Elizabeth Bhoj and her husband are doctors living in West Philadelphia, who treated people tear gassed on residential blocks around 52nd street where there were no protesters or property damage:
“A woman ran out of one of the houses carrying her crying daughter, about six years old. She told me that a canister had landed on the roof to their front porch, and the tear gas had gone through the upper windows of her house and had gotten in the kids eyes. We could still see it smoking up there,” Elizabeth Bhoj said. “The little girl was barefoot, crying and screaming, she had a cloth pressed to her face. I irrigated her eyes and tried to calm her down — she thought she had been permanently blinded and was screaming. As she continued to scream, other kids started pouring out of the house, another little barefoot girl, a toddler just in shorts crying, a little boy holding an older man’s hands.”
“We were appalled at the aggression unleashed by the police on a residential neighborhood with a completely undangerous group of protestors,” Elizabeth Bhoj said. “The actions by the police escalated a peaceful situation and clearly injured children who were doing nothing but sleeping in their own beds at home. There was no danger to overcome, no aggression to defuse, so it remains inconceivable to me how the use of tear gas was even considered.”
Rubber bullets: retaliation for filming police
Both journalist Emily Neil, and west Philadelphia resident Judith Palmer, described filming police who shot the women with rubber bullets in unrelated instances in West Philadelphia.

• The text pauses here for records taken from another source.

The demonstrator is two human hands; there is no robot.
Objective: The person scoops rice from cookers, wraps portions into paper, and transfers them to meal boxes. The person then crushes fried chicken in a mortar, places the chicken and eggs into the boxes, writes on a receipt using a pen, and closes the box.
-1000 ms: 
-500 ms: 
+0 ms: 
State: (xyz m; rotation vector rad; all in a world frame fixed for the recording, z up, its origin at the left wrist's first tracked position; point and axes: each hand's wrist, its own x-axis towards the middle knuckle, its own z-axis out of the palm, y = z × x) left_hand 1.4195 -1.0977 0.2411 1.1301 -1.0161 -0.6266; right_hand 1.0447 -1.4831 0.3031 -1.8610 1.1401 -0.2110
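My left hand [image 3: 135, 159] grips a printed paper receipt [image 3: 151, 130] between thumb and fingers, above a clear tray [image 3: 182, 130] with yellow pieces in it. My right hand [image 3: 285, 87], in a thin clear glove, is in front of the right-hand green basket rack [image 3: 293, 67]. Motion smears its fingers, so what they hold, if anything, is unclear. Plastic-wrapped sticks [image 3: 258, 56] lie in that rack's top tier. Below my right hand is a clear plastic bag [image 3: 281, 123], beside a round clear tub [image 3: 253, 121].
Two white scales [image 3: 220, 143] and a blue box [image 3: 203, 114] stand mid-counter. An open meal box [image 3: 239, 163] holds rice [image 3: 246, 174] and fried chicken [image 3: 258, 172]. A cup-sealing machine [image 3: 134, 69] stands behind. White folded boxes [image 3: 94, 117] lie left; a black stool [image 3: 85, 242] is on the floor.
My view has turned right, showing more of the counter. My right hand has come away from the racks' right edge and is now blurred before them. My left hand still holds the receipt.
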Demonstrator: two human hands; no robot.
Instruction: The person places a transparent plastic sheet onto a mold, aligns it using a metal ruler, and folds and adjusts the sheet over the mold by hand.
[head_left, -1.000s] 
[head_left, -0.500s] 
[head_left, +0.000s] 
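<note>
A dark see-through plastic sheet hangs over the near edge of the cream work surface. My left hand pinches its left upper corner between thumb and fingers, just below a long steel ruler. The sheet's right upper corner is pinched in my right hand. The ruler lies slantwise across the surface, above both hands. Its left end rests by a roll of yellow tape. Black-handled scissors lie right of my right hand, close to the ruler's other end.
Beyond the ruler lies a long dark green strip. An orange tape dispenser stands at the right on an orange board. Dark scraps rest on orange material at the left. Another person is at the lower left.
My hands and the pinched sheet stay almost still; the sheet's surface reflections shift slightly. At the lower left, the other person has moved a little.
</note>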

“As I was recording, two officers approached me. One officer looked at me recording and then, without warning, shot me in the leg with a rubber bullet,” said Judith Palmer, a West Philadelphia resident filming on May 31 in West Philadelphia. “No one in the area was engaged in dangerous or disruptive activities. I was afraid that I would be shot again if I continued to document police activity… we are not enemy combatants.”
Journalist Emily Neil stood next to a man in West Philadelphia on May 31 as they filmed SWAT making an arrest, which she documented here. When the man beside her warned the officers that they were being recorded, the officers opened fire with rubber bullets as the two stopped filming and fled down the street:
“I was struck on my back as I was running, and I saw that the rubber bullets were both behind me and in front of me. When I realized that I might be running forward into more rubber bullets, I instinctively sought to protect myself by diving towards the ground. As I did so, I was struck in the head. I laid on the ground for a moment and I quickly realized I was bleeding profusely,” Emily Neil said. “I remember speaking with a medical professional after the event. He asked me, as he removed my stitches, about what happened. He is Black, and in response to what I related, he said: ‘Thank you for being there, but just know that you stepped into a moment of what, for others, is a lifetime.’”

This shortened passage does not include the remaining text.